Der 24. Juni – 3 Tage nach Sommersonnwende – ist Johannes dem Täufer geweiht. Zahlreiche Brauchtümer wie die Johannisfeuer, das Entzünden von Sonnenrädern oder das Los-Orakel sind mit diesem Tage verbunden und eindeutig vorchristlicher Natur.
Auch die Figur des Johannes selbst trägt wesentliche schamanische Elemente in sich. Sein Name bedeutet „der von Gott begnadete“. Johannes gilt also als vom Göttlichen (im Schamanischen würde man von „den Spirits“ sprechen) begünstigt oder erwählt. In einer bereits durchorganisierten jüdischen Tempelstruktur, der Sein Vater Zacharias als Priester angehörte, wählt er den Weg außerhalb der Organisation. Er geht in die Wildnis, um die göttliche Kraft unmittelbar zu erfahren und nicht im Tempel, im verschlossenen Haus.
Abgebildet wird Johannes der Täufer bekleidet mit einem Fell. Er trägt kein gewebtes Gewandt, sondern wie ein Schamane tritt er mit der Kraft des Tieres auf. In manchen Legenden ist es sogar das Fell eines Wolfs. Johannes ist es, der Jesus initiiert. Er macht aus Jesus den Christus, den „Gesalbten“. Das Ritual ist die Taufe, durch die er den Geist in Jesus zieht. Wie anders sollte man diese Handlung sehen, als eine schamanische Einweihung? Damals war die Taufe kein Bespritzen mit Wasser, sondern ein minutenlanges Untertauchen im Fluss, das den Initianten quasi einen initiatorischen Tod, eine Nahtodeserfahrung, erleben ließ. Johannes kennt also Bewusstseinstechniken, abseits der organisierten jüdischen Religion, die die „Persona“ wandeln.
Auch sein Feiertag, der 24.Juni, ist nicht einfach nur eine Umlegung alter Sonnwendfeste: Zur Sommersonnwende geht die Sonne an ihren nördlichsten Punkten auf und unter. Drei Tage scheint sie an diesem nördlichsten Extrem zu verharren, dann wandern ihre Auf- und Untergangspunkte wieder langsam gen Süden. Johanni, der 24. Juni, zeigt damit den Zeitpunkt an, an dem die Sonne den höchsten Punkt im Jahreskreis überschritten hat.

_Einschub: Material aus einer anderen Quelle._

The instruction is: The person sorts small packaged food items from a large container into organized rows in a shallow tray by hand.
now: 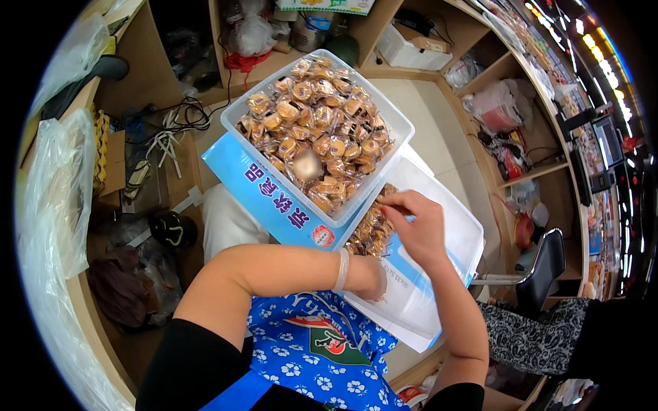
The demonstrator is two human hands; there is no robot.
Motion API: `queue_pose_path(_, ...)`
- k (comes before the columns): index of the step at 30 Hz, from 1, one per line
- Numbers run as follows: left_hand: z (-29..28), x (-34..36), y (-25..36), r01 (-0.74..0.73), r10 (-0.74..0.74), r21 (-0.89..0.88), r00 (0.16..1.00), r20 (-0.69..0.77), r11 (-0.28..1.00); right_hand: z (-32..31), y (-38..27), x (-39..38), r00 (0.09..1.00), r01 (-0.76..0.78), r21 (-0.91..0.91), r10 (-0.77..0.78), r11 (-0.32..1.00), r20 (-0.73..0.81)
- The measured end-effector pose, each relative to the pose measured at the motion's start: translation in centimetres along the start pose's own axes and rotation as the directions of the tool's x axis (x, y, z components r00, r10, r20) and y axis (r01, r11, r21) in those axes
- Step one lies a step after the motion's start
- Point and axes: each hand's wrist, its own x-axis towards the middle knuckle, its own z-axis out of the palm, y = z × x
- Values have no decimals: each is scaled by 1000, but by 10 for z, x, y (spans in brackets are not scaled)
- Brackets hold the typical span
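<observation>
A: Looking down in the head view, where to find the right hand (pixel 419 229)?

B: Over the right side of a pile of brown wrapped snacks (pixel 367 233), thumb and forefinger drawn close together at the pile's upper edge. Cannot tell whether pinching anything.

A: And the left hand (pixel 371 282)?

B: At the pile's near end, bent downward, with a pale band (pixel 341 270) around the wrist. Fingers out of sight, so impossible to tell whether spread or pressed together.

A: Where exactly to look for the snacks?

B: Just beside the lower right wall of a translucent plastic tub (pixel 404 135), next to the white surface of an open carton (pixel 456 236).

A: Anything in the tub?

B: Heaped with round, golden-brown pastries (pixel 322 120), individually wrapped in clear film. Beneath it, jutting out to the left, a blue printed cardboard panel (pixel 240 181).

A: And round about?

B: Nearest, a blue apron (pixel 281 342) with white flowers. To the left, tangled cables (pixel 164 137); beyond the tub, a white box (pixel 411 53); to the right, a black chair (pixel 545 270).
</observation>
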Motion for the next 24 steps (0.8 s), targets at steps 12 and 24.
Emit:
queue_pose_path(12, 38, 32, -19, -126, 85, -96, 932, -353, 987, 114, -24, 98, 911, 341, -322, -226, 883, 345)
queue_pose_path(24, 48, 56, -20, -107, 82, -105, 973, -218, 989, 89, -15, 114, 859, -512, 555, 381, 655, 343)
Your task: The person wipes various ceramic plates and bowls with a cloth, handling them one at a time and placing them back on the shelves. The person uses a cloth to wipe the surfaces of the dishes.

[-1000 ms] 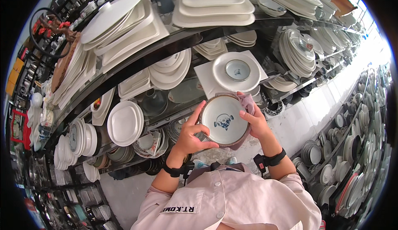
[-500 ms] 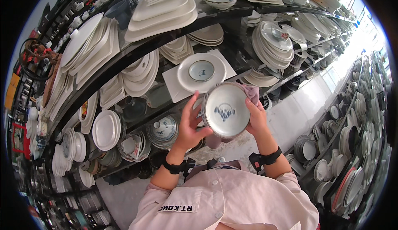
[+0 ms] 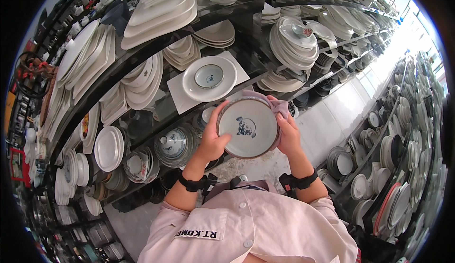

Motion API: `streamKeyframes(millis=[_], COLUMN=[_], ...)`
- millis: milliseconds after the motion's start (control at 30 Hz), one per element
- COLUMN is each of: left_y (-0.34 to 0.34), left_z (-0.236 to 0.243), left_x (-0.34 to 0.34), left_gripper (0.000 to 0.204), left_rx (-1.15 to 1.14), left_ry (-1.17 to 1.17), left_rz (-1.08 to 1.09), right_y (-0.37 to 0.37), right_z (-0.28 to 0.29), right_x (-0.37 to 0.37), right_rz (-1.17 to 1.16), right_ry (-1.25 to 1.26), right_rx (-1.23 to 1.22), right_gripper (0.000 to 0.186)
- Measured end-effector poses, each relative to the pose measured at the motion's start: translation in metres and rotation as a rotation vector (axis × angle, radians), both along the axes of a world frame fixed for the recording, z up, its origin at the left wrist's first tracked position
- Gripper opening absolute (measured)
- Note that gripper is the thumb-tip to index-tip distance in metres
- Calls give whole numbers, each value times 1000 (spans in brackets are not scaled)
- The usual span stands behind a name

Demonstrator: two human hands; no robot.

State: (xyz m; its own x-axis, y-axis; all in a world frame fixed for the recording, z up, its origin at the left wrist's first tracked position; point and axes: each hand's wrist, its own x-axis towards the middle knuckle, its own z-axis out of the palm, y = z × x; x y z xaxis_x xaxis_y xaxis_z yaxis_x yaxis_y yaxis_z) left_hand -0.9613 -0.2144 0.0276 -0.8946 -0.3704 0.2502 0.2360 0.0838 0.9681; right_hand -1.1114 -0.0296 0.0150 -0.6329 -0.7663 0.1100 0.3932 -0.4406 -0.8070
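Observation:
Both my hands hold a round, brown-rimmed dish [image 3: 248,127] with a blue fish-like motif, above my waist and just in front of the shelving. My left hand [image 3: 214,135] grips its left rim, thumb on the face. My right hand [image 3: 288,132] grips the right rim together with a pink cloth [image 3: 279,107]. Just beyond, a white oval plate [image 3: 188,87] carries a small blue-and-white dish [image 3: 208,77], on a square white plate [image 3: 177,101].
Black shelving [image 3: 241,13] curves across the view with stacked white square plates [image 3: 159,19], round plates [image 3: 289,49] and a blue-and-white lidded piece [image 3: 171,143]. A tiled floor aisle [image 3: 327,116] runs toward the upper right, bordered by a rack of dishes [image 3: 393,187].
The view has shifted along the shelves. My left fingers, spread looser half a second ago, are now closed on the rim again, and the dish sits slightly further left.

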Motion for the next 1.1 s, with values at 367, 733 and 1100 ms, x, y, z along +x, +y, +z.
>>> streamKeyframes(millis=[367,733,1100], left_y=[4,20,-48], left_z=[2,16,23], left_x=[7,25,102], left_gripper=[73,79,87], left_rx=[195,101,251], left_ry=[-102,193,-91], left_rz=[-178,3,-346], right_y=[14,-9,-25], right_z=[-10,13,22], right_x=[5,55,117], right_rz=[30,-329,53], right_ry=[181,-63,31], right_rx=[186,6,146], right_gripper=[49,54,57])
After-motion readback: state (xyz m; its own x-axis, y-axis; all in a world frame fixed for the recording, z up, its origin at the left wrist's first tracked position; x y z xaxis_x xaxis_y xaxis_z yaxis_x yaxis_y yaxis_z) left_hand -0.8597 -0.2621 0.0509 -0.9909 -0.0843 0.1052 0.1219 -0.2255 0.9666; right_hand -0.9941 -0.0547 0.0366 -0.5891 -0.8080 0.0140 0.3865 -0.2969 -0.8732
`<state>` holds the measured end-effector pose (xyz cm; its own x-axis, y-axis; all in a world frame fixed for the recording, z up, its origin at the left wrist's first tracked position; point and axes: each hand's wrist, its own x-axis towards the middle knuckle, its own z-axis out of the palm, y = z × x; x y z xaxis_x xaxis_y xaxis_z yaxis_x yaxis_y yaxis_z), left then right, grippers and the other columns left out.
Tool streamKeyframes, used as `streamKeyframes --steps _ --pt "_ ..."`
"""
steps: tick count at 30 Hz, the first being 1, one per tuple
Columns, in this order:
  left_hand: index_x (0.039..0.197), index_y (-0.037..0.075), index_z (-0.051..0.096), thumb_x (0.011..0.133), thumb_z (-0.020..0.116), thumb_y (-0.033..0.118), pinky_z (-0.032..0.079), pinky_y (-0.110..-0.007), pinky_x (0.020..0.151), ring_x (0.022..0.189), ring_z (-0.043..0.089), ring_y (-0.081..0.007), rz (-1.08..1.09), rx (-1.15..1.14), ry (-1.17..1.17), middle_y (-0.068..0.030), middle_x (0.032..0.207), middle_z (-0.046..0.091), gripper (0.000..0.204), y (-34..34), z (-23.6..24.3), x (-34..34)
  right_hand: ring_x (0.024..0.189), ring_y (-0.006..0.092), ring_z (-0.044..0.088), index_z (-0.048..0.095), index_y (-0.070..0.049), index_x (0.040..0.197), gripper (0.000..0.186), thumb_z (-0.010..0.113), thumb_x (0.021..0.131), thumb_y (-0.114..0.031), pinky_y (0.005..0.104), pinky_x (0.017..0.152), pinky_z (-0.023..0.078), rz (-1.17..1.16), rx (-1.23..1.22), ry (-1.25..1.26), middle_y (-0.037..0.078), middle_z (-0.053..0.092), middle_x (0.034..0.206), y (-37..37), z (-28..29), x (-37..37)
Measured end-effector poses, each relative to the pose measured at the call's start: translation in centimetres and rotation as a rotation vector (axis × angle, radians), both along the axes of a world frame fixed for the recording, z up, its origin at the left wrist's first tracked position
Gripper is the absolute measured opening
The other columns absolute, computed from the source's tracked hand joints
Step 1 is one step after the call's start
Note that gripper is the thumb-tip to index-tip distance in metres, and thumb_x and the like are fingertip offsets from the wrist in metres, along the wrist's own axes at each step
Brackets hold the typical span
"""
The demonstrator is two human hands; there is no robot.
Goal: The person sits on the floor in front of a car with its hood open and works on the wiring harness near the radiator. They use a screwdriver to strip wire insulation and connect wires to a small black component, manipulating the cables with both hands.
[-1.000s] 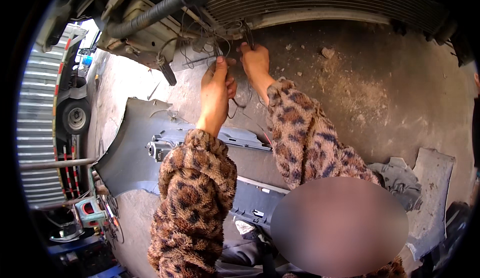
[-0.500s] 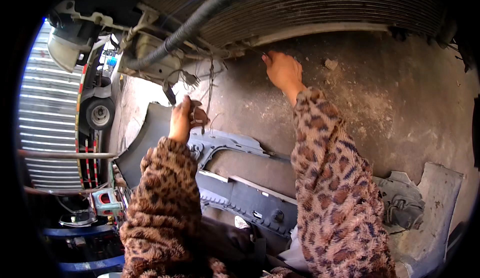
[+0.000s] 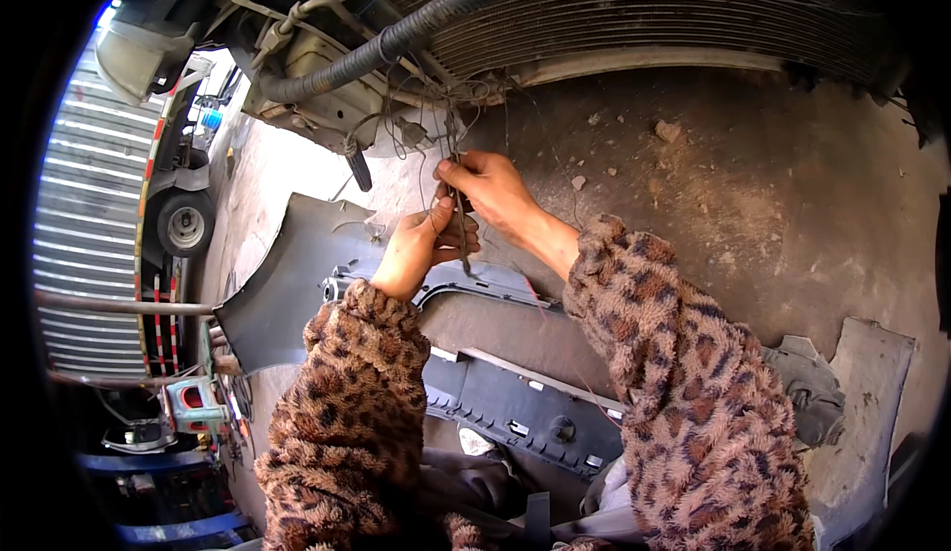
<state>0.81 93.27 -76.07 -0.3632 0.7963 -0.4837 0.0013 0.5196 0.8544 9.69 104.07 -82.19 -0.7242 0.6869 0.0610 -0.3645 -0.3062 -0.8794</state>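
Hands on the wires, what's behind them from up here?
Behind the left hand and right hand, the floor and a long grey part show around their edges. Whatever lies directly behind is covered, as is the stretch of wires inside their grip.

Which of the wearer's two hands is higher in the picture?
The right hand, its fingertips on the wires, closer to the ribbed hose; the left hand sits just below it in view.
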Motion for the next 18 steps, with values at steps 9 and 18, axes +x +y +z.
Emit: streamKeyframes --steps 9,18 --pt "0.094 -0.005 0.064 0.090 0.043 0.028 0.048 -0.030 0.073 0.082 0.061 -0.0189 -0.453 -0.008 0.346 -0.0109 0.089 0.066 0.039 2.8 0.7 -1.1 0.061 0.0086 0.052 0.060 0.002 0.093 0.027 0.052 0.094 -0.024 0.0241 0.050 0.044 0.019 -0.130 -0.061 0.006 0.062 0.077 1.2 0.6 4.2" --pt "0.071 -0.003 0.065 0.084 0.044 0.029 0.048 -0.030 0.059 0.056 0.061 -0.0166 0.053 -0.013 0.802 -0.0117 0.062 0.063 0.040 0.7 -0.1 -10.0 0.041 0.0061 0.033 0.058 -0.001 0.100 0.031 0.043 0.098 -0.029 0.0225 0.038 0.026 -0.009 -0.049 -0.291 0.006 0.059 0.063 0.1 1.7 6.0"
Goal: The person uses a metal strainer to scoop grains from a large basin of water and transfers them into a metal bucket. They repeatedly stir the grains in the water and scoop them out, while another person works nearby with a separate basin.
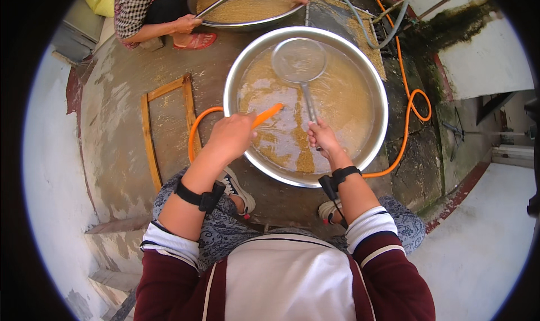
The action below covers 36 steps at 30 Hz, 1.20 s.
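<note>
A wide steel basin (373, 144) holds cloudy water over golden grains. My left hand (230, 132) grips an orange hose (267, 114), its end angled out over the water left of the middle. My right hand (323, 135) is closed on the long metal handle of a round mesh skimmer (299, 59), whose mesh head lies toward the basin's far side, in or just over the water.
A co-worker's hand (185, 23) grips another skimmer at a second grain basin (202, 14), upper left. A wooden frame (151, 141) lies left on wet concrete. Hoses (402, 68) run along the right side. White walls (53, 152) stand either side; a step (112, 248) is lower left.
</note>
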Available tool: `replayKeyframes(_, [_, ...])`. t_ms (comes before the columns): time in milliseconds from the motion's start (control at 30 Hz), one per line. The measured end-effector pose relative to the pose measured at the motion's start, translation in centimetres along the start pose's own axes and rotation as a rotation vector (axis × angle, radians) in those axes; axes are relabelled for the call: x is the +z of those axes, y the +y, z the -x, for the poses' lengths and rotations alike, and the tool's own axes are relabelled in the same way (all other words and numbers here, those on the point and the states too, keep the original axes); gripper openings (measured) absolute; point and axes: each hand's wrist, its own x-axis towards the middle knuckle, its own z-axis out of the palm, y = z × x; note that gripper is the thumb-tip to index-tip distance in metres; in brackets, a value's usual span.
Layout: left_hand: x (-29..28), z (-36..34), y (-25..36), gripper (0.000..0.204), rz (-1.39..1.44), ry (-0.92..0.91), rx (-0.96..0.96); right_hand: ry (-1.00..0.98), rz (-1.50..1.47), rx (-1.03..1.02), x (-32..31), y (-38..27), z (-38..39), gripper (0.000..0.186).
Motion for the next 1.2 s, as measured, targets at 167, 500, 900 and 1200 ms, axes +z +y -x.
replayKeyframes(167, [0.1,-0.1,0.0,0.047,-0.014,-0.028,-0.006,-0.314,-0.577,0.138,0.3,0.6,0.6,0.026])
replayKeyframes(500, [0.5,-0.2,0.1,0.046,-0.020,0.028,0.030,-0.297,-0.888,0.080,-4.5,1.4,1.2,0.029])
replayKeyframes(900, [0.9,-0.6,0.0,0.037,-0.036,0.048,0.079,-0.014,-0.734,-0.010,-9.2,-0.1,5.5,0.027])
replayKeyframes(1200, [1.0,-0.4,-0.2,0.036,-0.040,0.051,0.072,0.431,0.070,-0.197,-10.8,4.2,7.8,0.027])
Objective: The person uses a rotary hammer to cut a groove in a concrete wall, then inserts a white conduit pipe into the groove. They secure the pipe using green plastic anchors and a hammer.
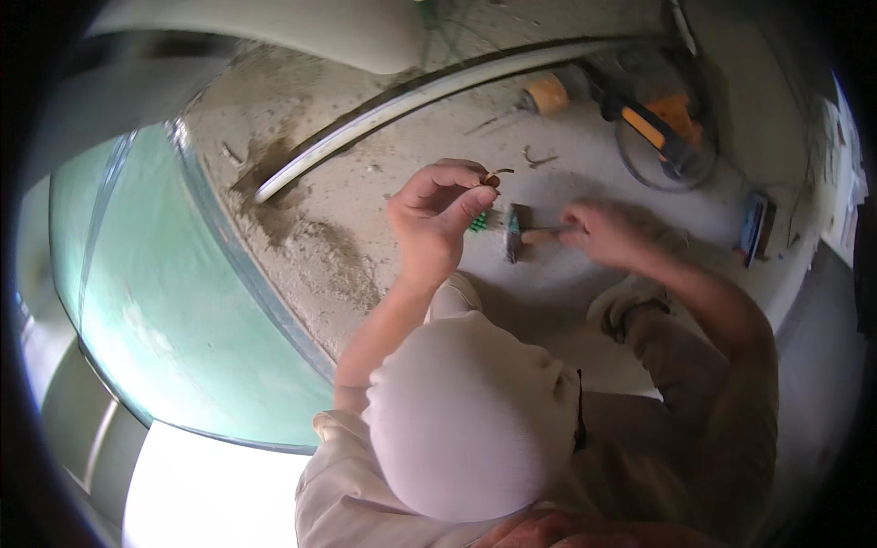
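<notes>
Raised above the floor, my left hand (437,212) is closed, thumb and fingertips pinching a small brownish metal clip (493,178) with a thin curved end sticking out. My right hand (605,234), slightly blurred, is wrapped around the short wooden handle of a hammer (513,234). The hammer's dark head points toward my left hand and stays apart from the clip. Just below my left fingertips shows a small cluster of bright green pieces (478,222), partly hidden by the hand. A similar bent brownish piece (539,159) lies on the floor beyond the hammer.
An orange and black power drill (660,126) lies at the far right, its bit pointing left. A long pale rail (393,110) crosses the dusty floor. Loose rubble (320,265) lies beside a large green panel (201,310) on the left. A dark blue block (755,228) stands right.
</notes>
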`<move>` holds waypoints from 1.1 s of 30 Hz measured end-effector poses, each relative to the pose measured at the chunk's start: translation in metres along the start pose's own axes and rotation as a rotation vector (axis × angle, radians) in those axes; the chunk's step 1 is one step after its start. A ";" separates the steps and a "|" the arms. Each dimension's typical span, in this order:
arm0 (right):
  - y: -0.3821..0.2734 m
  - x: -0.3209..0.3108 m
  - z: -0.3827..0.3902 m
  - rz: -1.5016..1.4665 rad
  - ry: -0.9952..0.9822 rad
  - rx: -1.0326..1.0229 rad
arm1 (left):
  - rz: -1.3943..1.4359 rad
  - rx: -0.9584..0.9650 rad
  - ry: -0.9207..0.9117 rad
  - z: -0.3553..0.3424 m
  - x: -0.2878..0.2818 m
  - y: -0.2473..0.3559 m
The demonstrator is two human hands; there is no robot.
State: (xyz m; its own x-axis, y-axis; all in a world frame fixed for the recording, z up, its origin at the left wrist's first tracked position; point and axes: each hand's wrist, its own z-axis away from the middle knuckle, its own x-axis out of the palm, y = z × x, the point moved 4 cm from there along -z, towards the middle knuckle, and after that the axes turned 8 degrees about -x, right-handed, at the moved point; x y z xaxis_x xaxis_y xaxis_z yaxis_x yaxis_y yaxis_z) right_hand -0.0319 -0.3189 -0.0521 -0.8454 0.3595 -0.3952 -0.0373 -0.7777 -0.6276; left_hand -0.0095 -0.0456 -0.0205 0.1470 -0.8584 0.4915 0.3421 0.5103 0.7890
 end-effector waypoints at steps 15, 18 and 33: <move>0.004 0.009 0.008 0.262 -0.047 -0.016 | -0.376 0.465 0.874 0.013 -0.174 -0.020; -0.017 -0.012 0.011 0.114 -0.060 -0.154 | -0.456 0.530 0.971 0.002 -0.178 -0.021; -0.091 -0.009 -0.046 -0.240 0.005 -0.072 | -0.800 0.633 0.966 -0.028 -0.181 -0.016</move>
State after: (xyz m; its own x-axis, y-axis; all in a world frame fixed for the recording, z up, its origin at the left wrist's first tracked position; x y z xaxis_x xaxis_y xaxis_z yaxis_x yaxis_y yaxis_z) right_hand 0.0035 -0.2276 -0.0220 -0.8140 0.5323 -0.2323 -0.1984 -0.6308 -0.7501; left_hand -0.0155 0.1006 -0.1322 0.7736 -0.4887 -0.4035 0.2026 -0.4125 0.8881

Im Mythos wird Johannes der Täufer, die die Sonne verkörpernde mythische Gestalt, auf Bitten der Königin Salome geköpft: Die Sonne hat das Haupt, den höchsten Punkt, verloren. Dargestellt wird hier der vom Haar oder einem Strahlenkranz umgebene Kopf des Johannes auf einer – meist silbernen - Platte. Silber ist das Metall des Mondes. Ab Johanni nun wird die Bahn des Mondes langsam höher und höher, um im Winter ihr nördlichstes Extrem einzunehmen. Die Sonne verliert ihre Kraft, der Mond gewinnt die Seine. Hier tritt Jesus als Mondheros auf. So sagte dem Mythos nach Johannes selbst über Jesus: „Er muss wachsen, ich muss abnehmen“ (Joh.3, 27-30).
So zeigt die Verehrung der Gestalt des Johannes des Täufers weit über die kirchliche offensichtliche Interpretation hinaus, tiefe Wurzeln im heidnisch-schamanischen Kultus.